## EXERCISE DETAILS
Using the records below, find every line that includes "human" and copy it.

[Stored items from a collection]

|---|

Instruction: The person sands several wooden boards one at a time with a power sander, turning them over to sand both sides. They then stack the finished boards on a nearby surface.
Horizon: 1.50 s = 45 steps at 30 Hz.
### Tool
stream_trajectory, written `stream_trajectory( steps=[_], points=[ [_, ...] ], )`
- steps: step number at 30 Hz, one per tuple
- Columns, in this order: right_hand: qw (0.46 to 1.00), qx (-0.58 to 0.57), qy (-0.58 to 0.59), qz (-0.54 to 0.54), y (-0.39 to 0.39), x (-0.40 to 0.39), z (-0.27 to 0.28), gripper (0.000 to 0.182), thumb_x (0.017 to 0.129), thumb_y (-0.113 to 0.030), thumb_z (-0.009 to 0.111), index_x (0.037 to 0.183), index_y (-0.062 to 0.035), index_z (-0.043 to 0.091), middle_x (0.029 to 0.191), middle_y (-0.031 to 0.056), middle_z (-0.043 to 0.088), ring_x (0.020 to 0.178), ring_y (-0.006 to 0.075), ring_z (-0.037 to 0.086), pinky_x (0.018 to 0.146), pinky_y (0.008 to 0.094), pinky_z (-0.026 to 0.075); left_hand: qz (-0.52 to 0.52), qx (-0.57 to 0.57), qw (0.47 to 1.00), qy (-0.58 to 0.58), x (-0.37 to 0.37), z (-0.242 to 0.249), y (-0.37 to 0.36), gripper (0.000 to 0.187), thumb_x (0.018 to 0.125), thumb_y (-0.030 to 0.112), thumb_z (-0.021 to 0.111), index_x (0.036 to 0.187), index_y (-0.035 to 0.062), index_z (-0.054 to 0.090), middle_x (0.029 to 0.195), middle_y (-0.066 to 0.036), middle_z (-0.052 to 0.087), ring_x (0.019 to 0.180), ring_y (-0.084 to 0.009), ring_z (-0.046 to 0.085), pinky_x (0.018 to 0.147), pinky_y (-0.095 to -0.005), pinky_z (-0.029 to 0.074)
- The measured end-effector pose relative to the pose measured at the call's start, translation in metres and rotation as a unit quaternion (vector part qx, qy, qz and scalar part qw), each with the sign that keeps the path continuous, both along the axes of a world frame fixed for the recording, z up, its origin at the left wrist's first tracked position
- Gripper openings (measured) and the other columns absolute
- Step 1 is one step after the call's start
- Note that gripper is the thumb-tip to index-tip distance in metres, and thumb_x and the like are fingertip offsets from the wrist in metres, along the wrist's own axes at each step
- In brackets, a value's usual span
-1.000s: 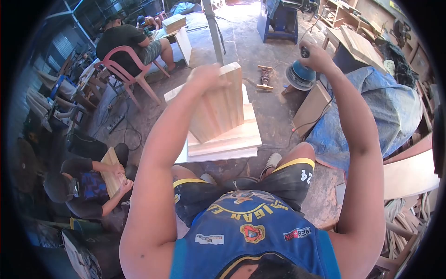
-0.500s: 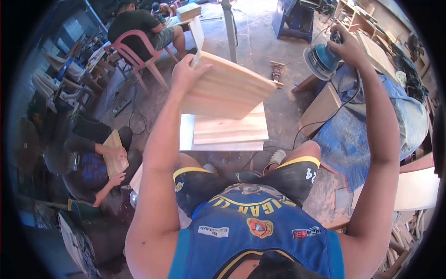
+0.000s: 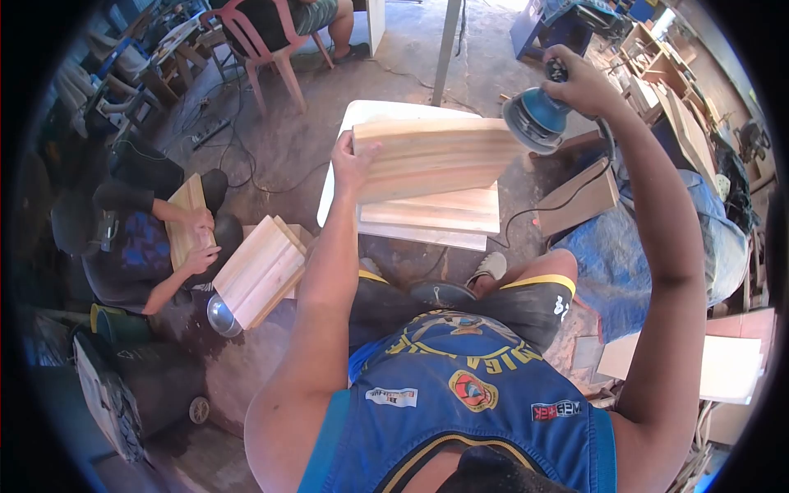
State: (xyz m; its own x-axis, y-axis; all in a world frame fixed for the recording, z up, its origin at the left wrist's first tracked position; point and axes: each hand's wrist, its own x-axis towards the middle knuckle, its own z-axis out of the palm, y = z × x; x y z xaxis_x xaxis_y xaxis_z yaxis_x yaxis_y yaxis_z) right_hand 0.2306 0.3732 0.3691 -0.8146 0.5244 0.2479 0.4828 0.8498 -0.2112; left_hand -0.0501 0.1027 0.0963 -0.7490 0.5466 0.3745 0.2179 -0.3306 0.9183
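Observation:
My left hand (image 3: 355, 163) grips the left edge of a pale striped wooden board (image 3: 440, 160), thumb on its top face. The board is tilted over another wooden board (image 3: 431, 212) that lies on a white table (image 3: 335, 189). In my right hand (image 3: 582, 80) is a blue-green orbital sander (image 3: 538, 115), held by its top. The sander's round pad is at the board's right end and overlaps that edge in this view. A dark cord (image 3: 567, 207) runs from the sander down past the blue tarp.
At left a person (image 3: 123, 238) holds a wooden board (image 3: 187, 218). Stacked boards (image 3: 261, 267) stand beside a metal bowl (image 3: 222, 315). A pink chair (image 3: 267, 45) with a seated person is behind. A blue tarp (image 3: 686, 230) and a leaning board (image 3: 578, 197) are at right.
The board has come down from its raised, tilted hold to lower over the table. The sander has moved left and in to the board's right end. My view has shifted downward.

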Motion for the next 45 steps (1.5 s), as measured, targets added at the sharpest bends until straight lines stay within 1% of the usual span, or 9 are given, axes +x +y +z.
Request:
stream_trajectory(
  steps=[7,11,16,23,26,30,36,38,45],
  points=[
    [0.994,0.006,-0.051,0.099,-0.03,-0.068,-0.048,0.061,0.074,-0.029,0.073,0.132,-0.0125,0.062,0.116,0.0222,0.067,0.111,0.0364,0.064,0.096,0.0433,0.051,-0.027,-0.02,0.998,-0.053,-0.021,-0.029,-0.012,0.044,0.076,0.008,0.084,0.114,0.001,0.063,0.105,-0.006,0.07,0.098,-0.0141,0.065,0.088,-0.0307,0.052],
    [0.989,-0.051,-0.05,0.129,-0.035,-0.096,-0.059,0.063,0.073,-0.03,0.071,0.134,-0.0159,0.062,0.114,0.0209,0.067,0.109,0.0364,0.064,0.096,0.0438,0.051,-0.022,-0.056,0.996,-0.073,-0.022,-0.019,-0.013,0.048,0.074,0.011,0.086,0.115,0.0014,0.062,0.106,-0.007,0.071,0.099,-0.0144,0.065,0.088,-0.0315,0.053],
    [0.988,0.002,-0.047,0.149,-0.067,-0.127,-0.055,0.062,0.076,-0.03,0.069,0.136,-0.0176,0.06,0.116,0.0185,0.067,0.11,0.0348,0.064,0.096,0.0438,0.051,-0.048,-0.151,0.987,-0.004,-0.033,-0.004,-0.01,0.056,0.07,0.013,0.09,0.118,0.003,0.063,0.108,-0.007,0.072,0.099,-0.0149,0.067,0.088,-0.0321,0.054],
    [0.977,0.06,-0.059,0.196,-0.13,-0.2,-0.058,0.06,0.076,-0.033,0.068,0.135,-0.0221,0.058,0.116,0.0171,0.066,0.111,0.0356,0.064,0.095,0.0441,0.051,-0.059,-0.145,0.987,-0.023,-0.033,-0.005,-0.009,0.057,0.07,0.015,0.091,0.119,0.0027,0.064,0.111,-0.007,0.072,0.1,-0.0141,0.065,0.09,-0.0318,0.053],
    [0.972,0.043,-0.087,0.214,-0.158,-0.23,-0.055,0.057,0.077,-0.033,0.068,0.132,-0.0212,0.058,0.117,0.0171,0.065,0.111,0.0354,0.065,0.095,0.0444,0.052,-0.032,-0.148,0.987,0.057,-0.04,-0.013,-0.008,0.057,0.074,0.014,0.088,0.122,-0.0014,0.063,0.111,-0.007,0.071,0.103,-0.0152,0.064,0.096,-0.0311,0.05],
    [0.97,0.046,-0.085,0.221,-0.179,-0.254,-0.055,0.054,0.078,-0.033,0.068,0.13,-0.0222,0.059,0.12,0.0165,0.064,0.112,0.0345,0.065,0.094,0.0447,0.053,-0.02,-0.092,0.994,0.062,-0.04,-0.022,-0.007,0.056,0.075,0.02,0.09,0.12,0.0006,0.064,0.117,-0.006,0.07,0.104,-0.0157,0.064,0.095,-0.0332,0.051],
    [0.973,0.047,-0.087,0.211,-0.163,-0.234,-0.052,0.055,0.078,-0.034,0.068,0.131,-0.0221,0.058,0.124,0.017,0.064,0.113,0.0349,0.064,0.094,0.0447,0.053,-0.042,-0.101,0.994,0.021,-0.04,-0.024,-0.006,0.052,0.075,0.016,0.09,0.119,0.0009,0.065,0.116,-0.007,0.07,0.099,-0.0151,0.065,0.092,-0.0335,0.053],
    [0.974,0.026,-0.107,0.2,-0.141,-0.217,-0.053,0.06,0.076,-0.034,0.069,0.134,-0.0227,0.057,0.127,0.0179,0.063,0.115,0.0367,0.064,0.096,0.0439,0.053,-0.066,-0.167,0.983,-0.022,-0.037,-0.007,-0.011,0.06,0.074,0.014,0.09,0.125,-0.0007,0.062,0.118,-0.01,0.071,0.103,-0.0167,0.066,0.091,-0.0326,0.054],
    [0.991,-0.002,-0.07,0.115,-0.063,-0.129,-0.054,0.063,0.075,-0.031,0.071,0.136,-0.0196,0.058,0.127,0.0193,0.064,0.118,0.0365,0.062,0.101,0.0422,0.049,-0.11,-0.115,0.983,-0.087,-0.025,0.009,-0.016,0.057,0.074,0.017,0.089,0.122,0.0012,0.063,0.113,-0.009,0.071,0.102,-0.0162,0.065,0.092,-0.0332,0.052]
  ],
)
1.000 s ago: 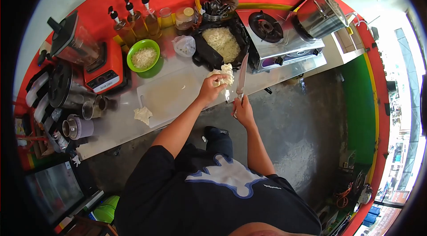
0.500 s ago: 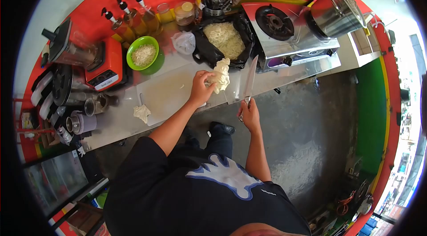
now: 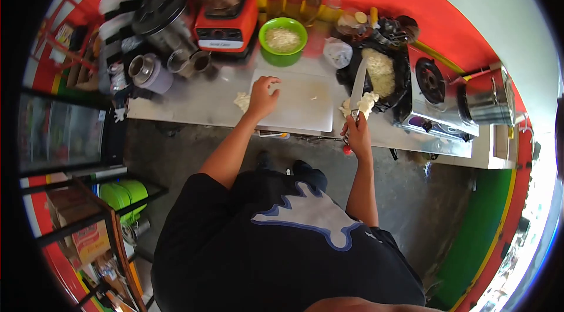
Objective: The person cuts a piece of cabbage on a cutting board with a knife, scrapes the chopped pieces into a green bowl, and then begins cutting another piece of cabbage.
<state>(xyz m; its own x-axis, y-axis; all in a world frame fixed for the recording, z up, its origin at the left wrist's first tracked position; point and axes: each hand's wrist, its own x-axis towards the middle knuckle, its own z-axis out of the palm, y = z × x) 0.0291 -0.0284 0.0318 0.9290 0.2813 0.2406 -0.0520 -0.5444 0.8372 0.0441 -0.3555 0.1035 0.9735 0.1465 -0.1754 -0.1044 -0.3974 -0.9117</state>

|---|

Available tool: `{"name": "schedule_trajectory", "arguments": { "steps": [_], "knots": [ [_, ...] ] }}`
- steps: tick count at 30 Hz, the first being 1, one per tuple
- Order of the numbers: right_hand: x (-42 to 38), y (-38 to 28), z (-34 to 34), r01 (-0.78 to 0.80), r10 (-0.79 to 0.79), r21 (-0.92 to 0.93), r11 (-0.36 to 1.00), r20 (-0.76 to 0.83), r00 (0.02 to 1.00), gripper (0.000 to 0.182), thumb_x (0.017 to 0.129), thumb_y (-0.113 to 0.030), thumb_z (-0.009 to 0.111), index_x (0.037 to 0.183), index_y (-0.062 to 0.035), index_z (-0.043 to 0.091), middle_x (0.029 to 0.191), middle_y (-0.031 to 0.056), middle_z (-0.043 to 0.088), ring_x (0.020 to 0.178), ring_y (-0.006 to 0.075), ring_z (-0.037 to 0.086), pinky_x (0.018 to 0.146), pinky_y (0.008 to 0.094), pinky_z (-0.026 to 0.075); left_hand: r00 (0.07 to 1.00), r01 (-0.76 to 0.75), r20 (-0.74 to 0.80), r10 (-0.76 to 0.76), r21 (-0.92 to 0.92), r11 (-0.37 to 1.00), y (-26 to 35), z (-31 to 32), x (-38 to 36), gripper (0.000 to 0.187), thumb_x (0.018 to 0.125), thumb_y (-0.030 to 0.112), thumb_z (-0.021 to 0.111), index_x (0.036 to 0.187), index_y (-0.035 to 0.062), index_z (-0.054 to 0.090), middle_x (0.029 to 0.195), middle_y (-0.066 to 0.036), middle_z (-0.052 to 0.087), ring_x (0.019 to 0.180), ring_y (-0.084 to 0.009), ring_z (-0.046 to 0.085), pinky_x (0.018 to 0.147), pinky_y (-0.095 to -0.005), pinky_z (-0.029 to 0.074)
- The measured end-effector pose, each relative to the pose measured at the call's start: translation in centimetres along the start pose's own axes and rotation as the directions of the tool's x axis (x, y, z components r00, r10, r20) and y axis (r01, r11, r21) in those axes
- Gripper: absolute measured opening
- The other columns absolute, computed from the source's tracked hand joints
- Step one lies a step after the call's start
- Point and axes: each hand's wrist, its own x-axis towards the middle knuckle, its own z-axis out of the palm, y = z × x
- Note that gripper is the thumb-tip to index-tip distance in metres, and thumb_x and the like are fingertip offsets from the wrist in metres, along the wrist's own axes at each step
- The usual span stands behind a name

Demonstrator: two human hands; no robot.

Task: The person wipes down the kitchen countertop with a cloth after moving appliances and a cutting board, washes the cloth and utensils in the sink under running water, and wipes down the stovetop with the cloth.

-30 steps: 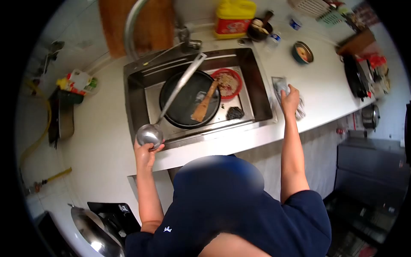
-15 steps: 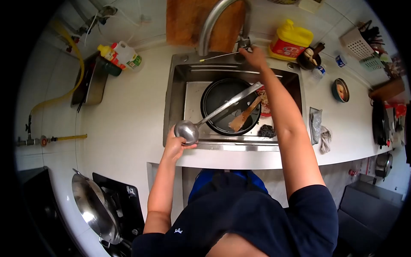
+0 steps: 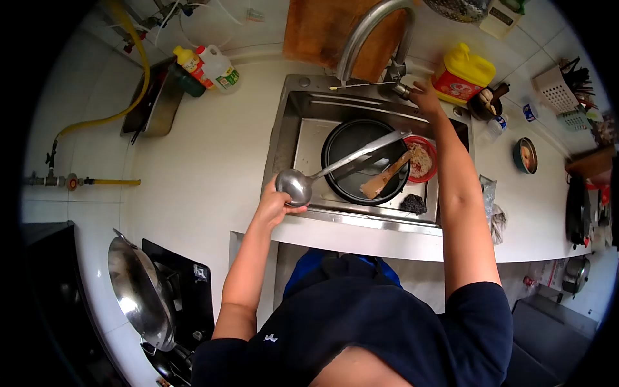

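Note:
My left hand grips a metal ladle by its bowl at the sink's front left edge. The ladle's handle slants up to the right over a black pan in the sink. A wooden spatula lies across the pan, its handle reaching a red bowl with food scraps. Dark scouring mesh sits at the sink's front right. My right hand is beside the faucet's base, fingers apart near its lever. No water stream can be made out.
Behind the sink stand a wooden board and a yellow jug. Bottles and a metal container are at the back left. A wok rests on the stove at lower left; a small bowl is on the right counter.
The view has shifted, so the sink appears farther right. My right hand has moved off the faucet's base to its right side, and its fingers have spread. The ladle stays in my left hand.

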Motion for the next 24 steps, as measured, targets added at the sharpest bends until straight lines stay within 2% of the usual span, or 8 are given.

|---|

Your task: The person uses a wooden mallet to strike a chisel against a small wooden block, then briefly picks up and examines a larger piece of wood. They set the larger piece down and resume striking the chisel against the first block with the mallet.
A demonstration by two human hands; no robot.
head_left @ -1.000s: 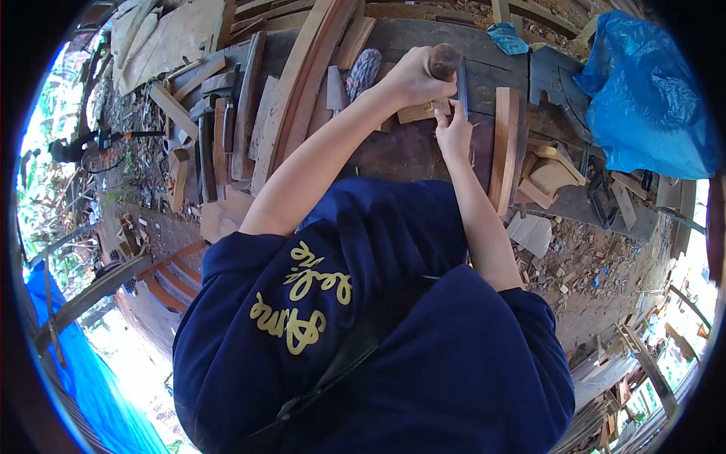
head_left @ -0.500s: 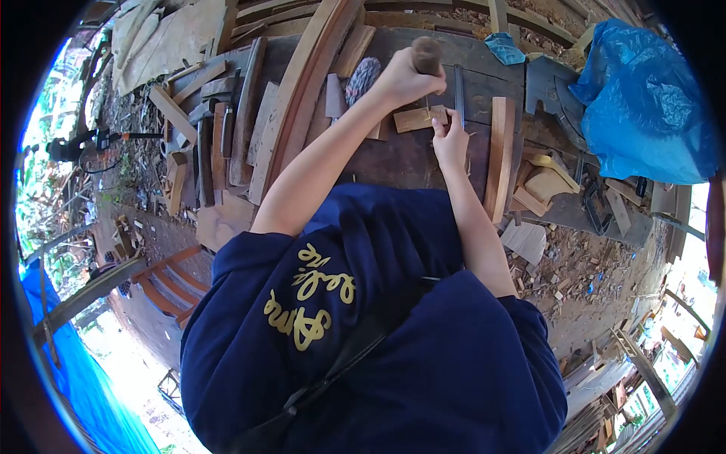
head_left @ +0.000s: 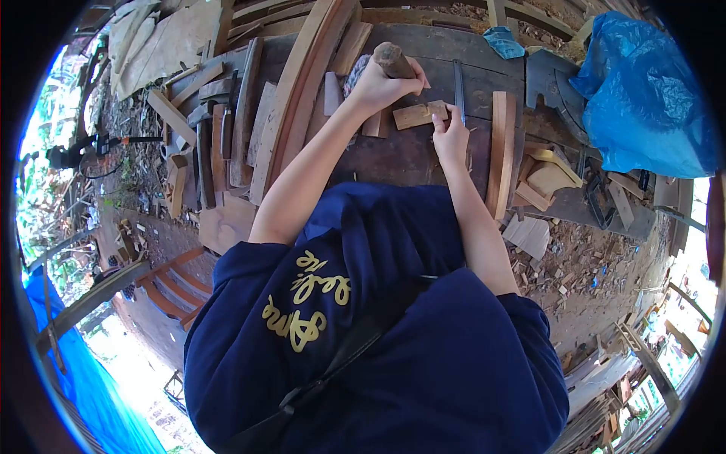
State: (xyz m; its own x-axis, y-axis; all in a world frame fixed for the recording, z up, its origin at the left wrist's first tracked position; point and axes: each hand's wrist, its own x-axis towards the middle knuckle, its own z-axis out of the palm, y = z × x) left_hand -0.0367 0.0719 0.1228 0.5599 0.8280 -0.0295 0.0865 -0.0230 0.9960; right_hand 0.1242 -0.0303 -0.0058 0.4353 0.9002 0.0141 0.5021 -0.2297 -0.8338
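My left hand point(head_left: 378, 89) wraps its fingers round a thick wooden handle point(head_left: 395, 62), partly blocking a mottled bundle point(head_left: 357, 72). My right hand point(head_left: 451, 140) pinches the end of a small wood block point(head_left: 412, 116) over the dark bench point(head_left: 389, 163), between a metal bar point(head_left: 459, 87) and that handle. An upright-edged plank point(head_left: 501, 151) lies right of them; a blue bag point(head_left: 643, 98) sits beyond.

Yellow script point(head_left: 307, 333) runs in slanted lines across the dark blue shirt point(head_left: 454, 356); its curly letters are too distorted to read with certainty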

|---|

## SOLUTION BELOW
Demonstrator: two human hands; no robot.
A demonstration by two human hands; no robot.

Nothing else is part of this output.